Task description: Repeat the listing word for word. Leave every picture out.

◆ ◆ ◆

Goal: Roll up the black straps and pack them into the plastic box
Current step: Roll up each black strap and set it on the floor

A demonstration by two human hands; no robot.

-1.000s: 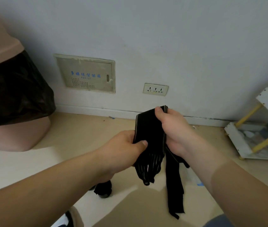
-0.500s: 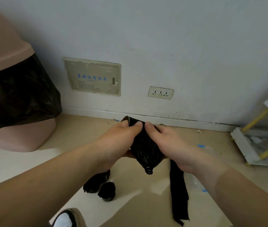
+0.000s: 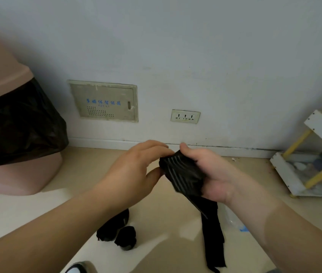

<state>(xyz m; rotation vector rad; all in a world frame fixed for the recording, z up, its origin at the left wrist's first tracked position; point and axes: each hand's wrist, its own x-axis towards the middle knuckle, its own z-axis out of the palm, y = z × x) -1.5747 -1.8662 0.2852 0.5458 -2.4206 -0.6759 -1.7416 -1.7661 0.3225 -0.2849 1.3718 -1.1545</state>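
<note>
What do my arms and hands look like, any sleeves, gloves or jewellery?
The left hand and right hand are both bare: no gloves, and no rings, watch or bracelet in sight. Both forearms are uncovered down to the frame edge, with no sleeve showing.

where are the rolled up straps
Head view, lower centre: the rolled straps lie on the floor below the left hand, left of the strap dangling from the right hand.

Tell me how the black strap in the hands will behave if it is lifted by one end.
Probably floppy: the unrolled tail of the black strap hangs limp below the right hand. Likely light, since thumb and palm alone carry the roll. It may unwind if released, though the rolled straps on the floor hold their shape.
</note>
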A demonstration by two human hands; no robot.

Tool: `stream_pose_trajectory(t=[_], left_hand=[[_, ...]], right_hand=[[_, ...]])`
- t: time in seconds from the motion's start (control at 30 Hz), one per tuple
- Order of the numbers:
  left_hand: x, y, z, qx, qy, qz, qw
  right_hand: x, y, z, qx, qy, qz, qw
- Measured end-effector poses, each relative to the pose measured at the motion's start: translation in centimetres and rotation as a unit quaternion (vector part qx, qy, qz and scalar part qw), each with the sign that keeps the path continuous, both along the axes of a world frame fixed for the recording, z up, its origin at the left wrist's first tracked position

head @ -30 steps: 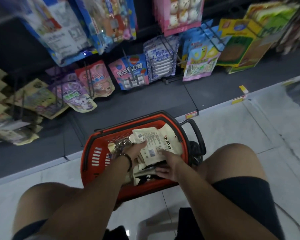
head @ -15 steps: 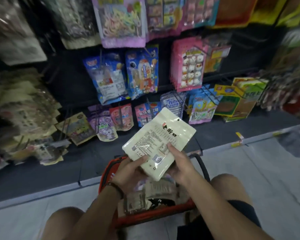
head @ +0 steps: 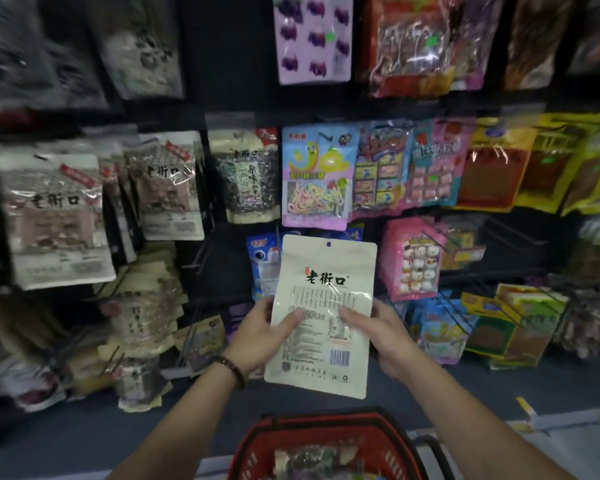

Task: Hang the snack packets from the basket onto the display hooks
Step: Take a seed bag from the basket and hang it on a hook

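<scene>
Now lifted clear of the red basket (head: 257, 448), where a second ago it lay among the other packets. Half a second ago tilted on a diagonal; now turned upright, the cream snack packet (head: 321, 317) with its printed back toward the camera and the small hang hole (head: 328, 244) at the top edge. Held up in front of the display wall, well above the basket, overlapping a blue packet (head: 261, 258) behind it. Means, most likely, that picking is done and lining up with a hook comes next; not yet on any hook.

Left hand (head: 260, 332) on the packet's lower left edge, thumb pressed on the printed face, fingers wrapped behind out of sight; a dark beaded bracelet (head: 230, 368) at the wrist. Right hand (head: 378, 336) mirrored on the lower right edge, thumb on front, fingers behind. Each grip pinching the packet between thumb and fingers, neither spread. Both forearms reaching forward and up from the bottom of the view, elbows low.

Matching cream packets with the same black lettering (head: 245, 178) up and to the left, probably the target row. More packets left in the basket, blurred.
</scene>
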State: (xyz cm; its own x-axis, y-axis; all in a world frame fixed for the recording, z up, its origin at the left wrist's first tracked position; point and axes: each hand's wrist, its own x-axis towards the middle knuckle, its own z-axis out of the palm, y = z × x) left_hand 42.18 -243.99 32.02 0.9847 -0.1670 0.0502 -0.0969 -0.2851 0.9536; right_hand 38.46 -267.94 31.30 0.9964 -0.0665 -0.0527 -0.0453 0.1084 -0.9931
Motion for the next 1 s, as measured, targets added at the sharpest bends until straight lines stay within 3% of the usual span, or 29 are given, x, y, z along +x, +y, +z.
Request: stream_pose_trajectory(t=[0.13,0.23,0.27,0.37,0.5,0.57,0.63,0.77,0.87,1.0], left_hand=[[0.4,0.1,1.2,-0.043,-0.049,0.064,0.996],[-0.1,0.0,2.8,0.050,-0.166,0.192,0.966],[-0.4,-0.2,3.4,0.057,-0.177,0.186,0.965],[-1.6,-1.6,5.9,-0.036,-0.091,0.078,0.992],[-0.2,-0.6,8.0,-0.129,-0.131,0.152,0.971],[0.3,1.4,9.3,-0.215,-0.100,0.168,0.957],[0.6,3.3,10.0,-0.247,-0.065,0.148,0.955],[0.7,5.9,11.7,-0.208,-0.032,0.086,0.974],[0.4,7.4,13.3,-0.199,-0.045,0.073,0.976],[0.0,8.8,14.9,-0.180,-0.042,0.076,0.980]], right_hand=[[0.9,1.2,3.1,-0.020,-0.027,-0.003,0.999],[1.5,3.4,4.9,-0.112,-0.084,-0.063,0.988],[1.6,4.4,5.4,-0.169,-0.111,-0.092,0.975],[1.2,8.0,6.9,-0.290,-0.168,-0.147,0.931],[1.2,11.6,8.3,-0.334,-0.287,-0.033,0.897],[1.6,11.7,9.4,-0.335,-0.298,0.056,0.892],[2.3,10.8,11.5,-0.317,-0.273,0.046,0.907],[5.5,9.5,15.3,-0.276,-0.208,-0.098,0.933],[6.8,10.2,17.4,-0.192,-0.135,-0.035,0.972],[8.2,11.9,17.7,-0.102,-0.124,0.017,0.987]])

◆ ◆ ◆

Response to this exercise:
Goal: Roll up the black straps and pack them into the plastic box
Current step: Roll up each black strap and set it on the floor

A demonstration by two human hands; no robot.

-1.000s: 
-0.500s: 
+0.000s: 

<state>(xyz m; rotation vector rad; all in a world frame fixed for the recording, z up, its origin at the left wrist's first tracked position; point and axes: each hand's wrist, its own x-axis towards the middle knuckle, its own z-axis out of the palm, y = z × x) -1.5747 -1.8662 0.2852 0.5458 -2.4206 -0.6759 -1.7416 -1.7661 0.3225 -0.2849 1.3718 -1.1545</state>
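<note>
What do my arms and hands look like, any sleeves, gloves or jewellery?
The left hand and right hand are both bare: no gloves, and no rings, watch or bracelet in sight. Both forearms are uncovered down to the frame edge, with no sleeve showing.

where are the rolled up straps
Head view, lower centre: the rolled straps lie on the floor below the left hand, left of the strap dangling from the right hand.

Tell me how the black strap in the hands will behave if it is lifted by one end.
Probably floppy: the unrolled tail of the black strap hangs limp below the right hand. Likely light, since thumb and palm alone carry the roll. It may unwind if released, though the rolled straps on the floor hold their shape.
</note>
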A demonstration by two human hands; no robot.

Tool: `stream_pose_trajectory(t=[_], left_hand=[[_, ...]], right_hand=[[_, ...]])`
- t: time in seconds from the motion's start (control at 30 Hz), one per tuple
- Order of the numbers:
  left_hand: x, y, z, qx, qy, qz, qw
  right_hand: x, y, z, qx, qy, qz, qw
- Measured end-effector poses, each relative to the pose measured at the motion's start: translation in centimetres and rotation as a unit quaternion (vector part qx, qy, qz and scalar part qw), each with the sign that keeps the path continuous, both along the axes of a world frame fixed for the recording, z up, its origin at the left wrist's first tracked position

head @ -30 steps: 
head @ -15 steps: 
head @ +0 steps: 

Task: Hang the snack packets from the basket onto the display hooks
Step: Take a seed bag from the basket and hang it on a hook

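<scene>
Now lifted clear of the red basket (head: 257, 448), where a second ago it lay among the other packets. Half a second ago tilted on a diagonal; now turned upright, the cream snack packet (head: 321, 317) with its printed back toward the camera and the small hang hole (head: 328, 244) at the top edge. Held up in front of the display wall, well above the basket, overlapping a blue packet (head: 261, 258) behind it. Means, most likely, that picking is done and lining up with a hook comes next; not yet on any hook.

Left hand (head: 260, 332) on the packet's lower left edge, thumb pressed on the printed face, fingers wrapped behind out of sight; a dark beaded bracelet (head: 230, 368) at the wrist. Right hand (head: 378, 336) mirrored on the lower right edge, thumb on front, fingers behind. Each grip pinching the packet between thumb and fingers, neither spread. Both forearms reaching forward and up from the bottom of the view, elbows low.

Matching cream packets with the same black lettering (head: 245, 178) up and to the left, probably the target row. More packets left in the basket, blurred.
</scene>
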State: (xyz cm; its own x-axis, y-axis; all in a world frame fixed for the recording, z up, its origin at the left wrist's first tracked position; point and axes: each hand's wrist, its own x-axis towards the middle knuckle, its own z-axis out of the palm, y = z × x) left_hand 42.18 -243.99 32.02 0.9847 -0.1670 0.0502 -0.0969 -0.2851 0.9536; right_hand 38.46 -267.94 31.30 0.9964 -0.0665 -0.0527 -0.0453 0.1084 -0.9931
Motion for the next 1 s, as measured, targets added at the sharpest bends until straight lines stay within 3% of the usual span, or 29 are given, x, y, z along +x, +y, +z.
Request: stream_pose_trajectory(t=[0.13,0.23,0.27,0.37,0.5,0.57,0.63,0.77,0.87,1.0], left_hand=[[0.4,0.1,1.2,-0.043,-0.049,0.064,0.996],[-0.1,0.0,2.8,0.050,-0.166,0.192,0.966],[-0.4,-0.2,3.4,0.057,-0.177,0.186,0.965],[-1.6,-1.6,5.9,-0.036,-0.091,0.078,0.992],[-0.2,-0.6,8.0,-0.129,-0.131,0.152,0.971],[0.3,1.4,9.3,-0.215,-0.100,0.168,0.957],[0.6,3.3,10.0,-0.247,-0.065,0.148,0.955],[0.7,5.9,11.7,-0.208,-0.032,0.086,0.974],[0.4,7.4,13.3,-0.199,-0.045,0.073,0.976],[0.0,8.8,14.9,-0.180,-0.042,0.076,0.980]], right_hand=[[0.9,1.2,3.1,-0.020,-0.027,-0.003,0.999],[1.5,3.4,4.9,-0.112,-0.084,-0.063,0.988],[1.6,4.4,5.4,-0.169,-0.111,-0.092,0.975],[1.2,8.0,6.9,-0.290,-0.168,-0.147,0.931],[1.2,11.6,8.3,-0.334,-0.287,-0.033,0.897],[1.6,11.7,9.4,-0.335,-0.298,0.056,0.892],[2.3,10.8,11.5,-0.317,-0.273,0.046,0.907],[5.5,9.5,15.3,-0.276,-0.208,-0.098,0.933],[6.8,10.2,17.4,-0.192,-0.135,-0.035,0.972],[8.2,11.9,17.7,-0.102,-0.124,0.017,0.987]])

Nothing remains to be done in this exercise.